Multi-Sensor Diffusion-Driven Optical Image Translation for Large-Scale Applications

from arxiv, This is the accepted version of the manuscript published in IEEE Journal of Selected Topics in Applied Earth Observations and Remote Sensing (JSTARS). Please access the final version at IEEEXplore (Open Access). DOI 10.1109/JSTARS.2024.3506032. This technology is protected by a patent filed on 23 december 2023 at Office Luxembourgeois de la propri\'et\'e intellectuelle (LU505861)

Comparing images captured by disparate sensors is a common challenge in remote sensing. This requires image translation -- converting imagery from one sensor domain to another while preserving the original content. Denoising Diffusion Implicit Models (DDIM) are potential state-of-the-art solutions for such domain translation due to their proven superiority in multiple image-to-image translation tasks in computer vision. However, these models struggle with reproducing radiometric features of large-scale multi-patch imagery, resulting in inconsistencies across the full image. This renders downstream tasks like Heterogeneous Change Detection impractical. To overcome these limitations, we propose a method that leverages denoising diffusion for effective multi-sensor optical image translation over large areas. Our approach super-resolves large-scale low spatial resolution images into high-resolution equivalents from disparate optical sensors, ensuring uniformity across hundreds of patches. Our contributions lie in new forward and reverse diffusion processes that address the challenges of large-scale image translation. Extensive experiments using paired Sentinel-II (10m) and Planet Dove (3m) images demonstrate that our approach provides precise domain adaptation, preserving image content while improving radiometric accuracy and feature representation. A thorough image quality assessment and comparisons with the standard DDIM framework and five other leading methods are presented. We reach a mean Learned Perceptual Image Patch Similarity (mLPIPS) of 0.1884 and a Fr\'echet Inception Distance (FID) of 45.64, expressively outperforming all compared methods, including DDIM, ShuffleMixer, and SwinIR. The usefulness of our approach is further demonstrated in two Heterogeneous Change Detection tasks.
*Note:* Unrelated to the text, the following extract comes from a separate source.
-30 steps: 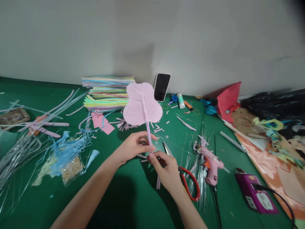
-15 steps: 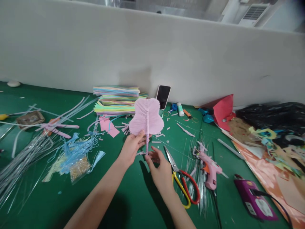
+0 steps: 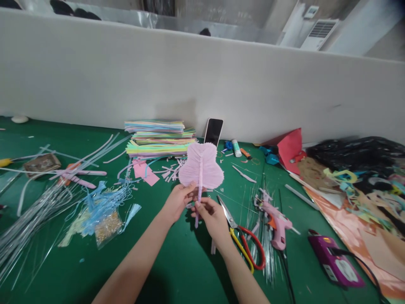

翻译：比较不同传感器捕获的图像是遥感领域的一个常见挑战。这需要图像翻译——将图像从一个传感器域转换到另一个传感器域，同时保留原始内容。去噪扩散隐式模型（DDIM）因其在计算机视觉中多个图像到图像翻译任务上已证实的优越性，是此类域翻译的潜在最先进解决方案。然而，这些模型在再现大规模多图块图像的辐射特征方面存在困难，导致整个图像不一致。这使得像异质变化检测这样的下游任务变得不切实际。为了克服这些限制，我们提出了一种利用去噪扩散进行大范围有效多传感器光学图像翻译的方法。我们的方法将大规模低空间分辨率图像超分辨为来自不同光学传感器的高分辨率等效图像，确保数百个图块之间的一致性。我们的贡献在于提出了新的前向和反向扩散过程，以应对大规模图像翻译的挑战。使用配对的 Sentinel-II（10米）和 Planet Dove（3米）图像进行的广泛实验表明，我们的方法提供了精确的域适应，在保持图像内容的同时提高了辐射精度和特征表示。我们进行了全面的图像质量评估，并与标准 DDIM 框架以及其他五种领先方法进行了比较。我们达到了 0.1884 的平均学习感知图像块相似度（mLPIPS）和 45.64 的 Fréchet 起始距离（FID），显著优于所有比较方法，包括 DDIM、ShuffleMixer 和 SwinIR。我们的方法的实用性在两个异质变化检测任务中得到了进一步证明。